Saint Nicholas Cathedral (Николо-Дворищенский собор, Nikolo-Dvorishchensky Cathedral, Saint Nicholas Cathedral on Yaroslav's Court), founded by Mstislav the Great in 1113 and consecrated in 1136, is the oldest surviving building in the central part of Veliky Novgorod after the Saint Sophia Cathedral.

The Saint Nicholas Cathedral is on the World Heritage list as a part of object 604 Historic Monuments of Novgorod and Surroundings. The cathedral was designated by the Russian government as an architectural monument of federal significance (#5310046007).

==History==
The cathedral is located outside of the kremlin walls, on the right bank of the Volkhov River at the Yaroslav's Court. It was founded by Mstislav, the prince of Novgorod, in 1113, however, the construction took over twenty years, and the cathedral was consecrated in 1136, when Novgorod was already a republic. Presumably, the cathedral was supposed to serve the residence of the prince located at the Yaroslav's Court and was connected to the residence. Mstislav was the Prince of Novgorod between 1097 and 1117, and during his tenure he founded a big number of churches. The completion date for the cathedral is not known precisely, however the cathedral was completed and consecrated by 1136. Chronicles mention that in this year Prince Sviatoslav Olgovich was betrothed in the cathedral. Since the 13th century, the cathedral belonged to the city of Novgorod rather than to the prince, and veche was held near the cathedral. It was mentioned as cathedral in the 17th century. The cathedral was renovated several times in the 18th and the 19th centuries, as well as in 1913. Since 1933 it was open both as a church and as a museum. During the German occupation of Novgorod in World War II, it served as a barrack and was badly damaged. In 1945 the cathedral was returned to Russian Orthodox Church, however, since 1962 it was functioning only as a museum. In 1994–1999 the cathedral was extensively restored.

==Architecture==
The cathedral is roughly squared in cross-section and has one dome.
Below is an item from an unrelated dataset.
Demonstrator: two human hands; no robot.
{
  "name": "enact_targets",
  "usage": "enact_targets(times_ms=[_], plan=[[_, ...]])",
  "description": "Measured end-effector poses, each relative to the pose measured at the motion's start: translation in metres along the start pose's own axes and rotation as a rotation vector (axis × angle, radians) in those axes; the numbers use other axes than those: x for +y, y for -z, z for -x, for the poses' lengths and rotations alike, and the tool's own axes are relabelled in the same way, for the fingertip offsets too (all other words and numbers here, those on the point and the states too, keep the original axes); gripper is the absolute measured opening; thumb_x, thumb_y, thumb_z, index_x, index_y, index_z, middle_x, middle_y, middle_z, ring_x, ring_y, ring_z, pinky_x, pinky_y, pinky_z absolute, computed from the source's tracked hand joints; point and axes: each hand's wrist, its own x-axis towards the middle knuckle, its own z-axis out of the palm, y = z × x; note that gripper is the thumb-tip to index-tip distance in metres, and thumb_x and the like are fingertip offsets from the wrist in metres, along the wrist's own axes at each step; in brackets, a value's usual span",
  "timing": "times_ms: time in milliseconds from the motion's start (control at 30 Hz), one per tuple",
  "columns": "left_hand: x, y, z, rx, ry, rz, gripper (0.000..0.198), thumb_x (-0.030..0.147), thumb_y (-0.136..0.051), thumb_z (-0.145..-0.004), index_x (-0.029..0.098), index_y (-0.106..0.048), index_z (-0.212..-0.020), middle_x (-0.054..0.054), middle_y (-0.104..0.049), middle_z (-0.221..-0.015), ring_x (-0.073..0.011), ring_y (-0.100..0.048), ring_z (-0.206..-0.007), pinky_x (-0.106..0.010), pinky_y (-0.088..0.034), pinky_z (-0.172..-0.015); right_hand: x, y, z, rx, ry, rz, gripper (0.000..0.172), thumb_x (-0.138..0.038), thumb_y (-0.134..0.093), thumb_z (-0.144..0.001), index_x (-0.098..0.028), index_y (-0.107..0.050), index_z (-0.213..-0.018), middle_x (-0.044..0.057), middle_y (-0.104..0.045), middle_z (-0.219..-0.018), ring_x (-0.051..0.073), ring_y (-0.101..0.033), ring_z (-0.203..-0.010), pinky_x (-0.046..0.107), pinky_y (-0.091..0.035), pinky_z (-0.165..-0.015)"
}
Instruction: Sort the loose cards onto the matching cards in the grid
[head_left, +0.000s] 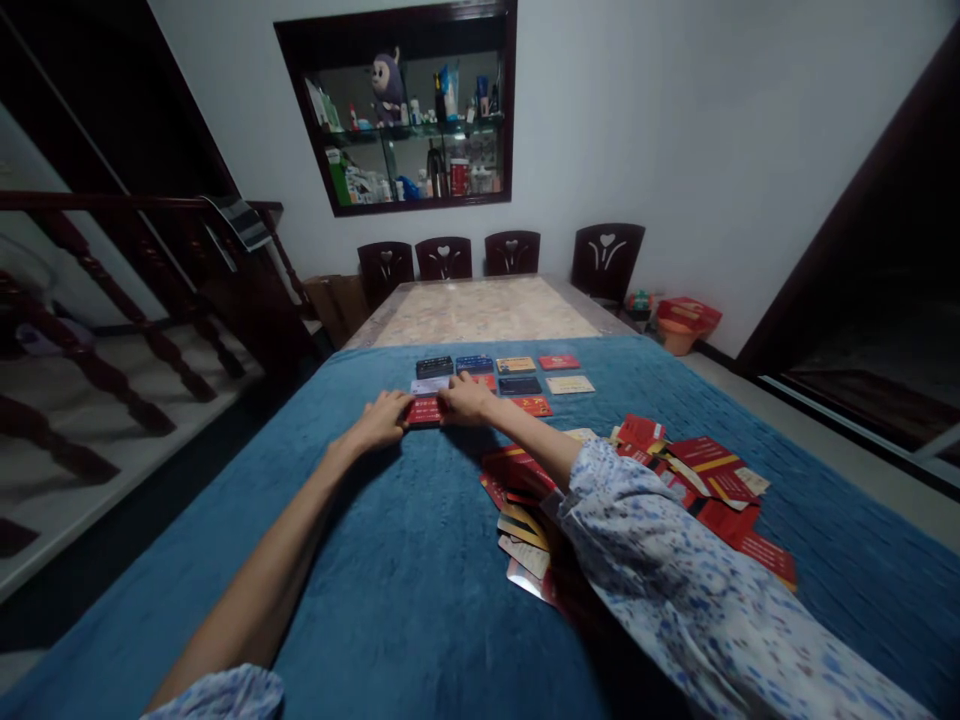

The roof is supported by four pillars. It is known that in the middle of the 17th century the cathedral had five domes. Apparently, the roof was considerably altered during one of the restorations in the end of the 17th century. Additional volumes were built at the northern (in 1822) and the western (1809) sides of the cathedral.

==Frescoes==
Fragments of original frescoes from the 12th century have survived. The best preserved fragment depicts Job.